See https://www.dropbox.com/s/zqss2h3nfyze1y1/NC%20Results%20Write%20Up.docx?dl=0 for a write up.

Recap: After reviewing the Case Infraction reports put out by the NC administrator of courts, we realized that we could not use it to calculate the yearly DIH charges because …

  1. It covered FY (which starts in July in NC)

  2. In NC, if a charge is filed in district court (which all misdemeonars are and some felonies), it is removed to the superior court for trial if it is a felony or if a felony is later added on. In which case, the the dataset would count both as cases.
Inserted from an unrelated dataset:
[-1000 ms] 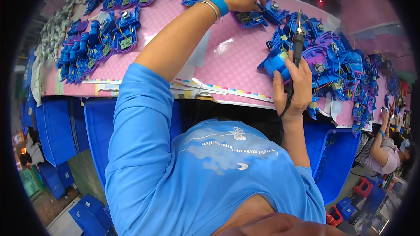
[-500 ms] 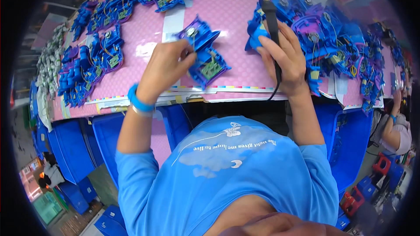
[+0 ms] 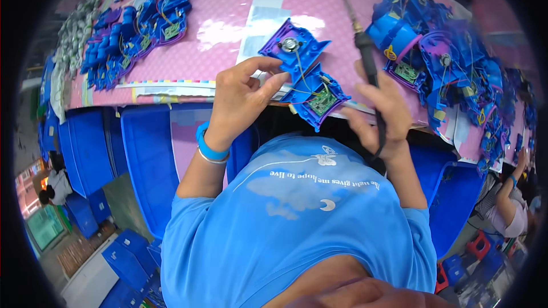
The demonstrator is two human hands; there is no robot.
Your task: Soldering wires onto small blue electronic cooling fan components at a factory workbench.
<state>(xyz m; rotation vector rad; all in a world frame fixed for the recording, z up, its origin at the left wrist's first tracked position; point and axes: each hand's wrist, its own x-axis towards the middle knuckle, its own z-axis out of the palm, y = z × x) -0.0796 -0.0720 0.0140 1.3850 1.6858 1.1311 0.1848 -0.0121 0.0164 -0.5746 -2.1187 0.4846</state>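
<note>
An opened blue and purple plastic casing (image 3: pixel 313 71) lies at the table's near edge, its lower part overhanging. One half carries a round silver speaker (image 3: pixel 290 44), the other a green circuit board (image 3: pixel 322 101), with thin wires running between. My left hand (image 3: pixel 242 97) is at the casing's left side, thumb and forefinger nearly together in a pinch; whatever lies between the tips is too small to make out. Blurred by motion, my right hand (image 3: pixel 387 111) grips a soldering iron (image 3: pixel 368 60) by its black handle, metal tip pointing up and away, just right of the casing.
Many similar casings (image 3: pixel 445 51) are heaped on the right, and more stand in rows (image 3: pixel 137 34) at the far left. Wrapped grey bundles (image 3: pixel 71 45) line the left end. Blue bins (image 3: pixel 145 165) sit below the pink table (image 3: pixel 222 40). Another person's arm (image 3: pixel 508 188) shows far right.
My right hand has come away from the heap toward me with the soldering iron. The opened casing is nearer the table edge, my left hand still beside it. The whole view has shifted.
</note>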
So we would get a double count.

So, Jen emailed the Court of clerks and we asked them for annual counts of unique cases with the following charges by District for 2015-2021: SECOND DEG MURDER DIST DRUG-0943 DEATH BY DISTRIBUTION-0952 DEATH BY DISTRIBUTION/AGG-0953

We received them by county and then I had to aggregate them into districts based on this statute: Article 9. District Attorneys and Prosecutorial Districts. § 7A-60. District attorneys and prosecutorial districts. https://www.dropbox.com/s/0a09y4halt73ndv/NC%20prosecutorial%20districts.pdf?dl=0

I also added up all of the different types of charges and the total accross all years.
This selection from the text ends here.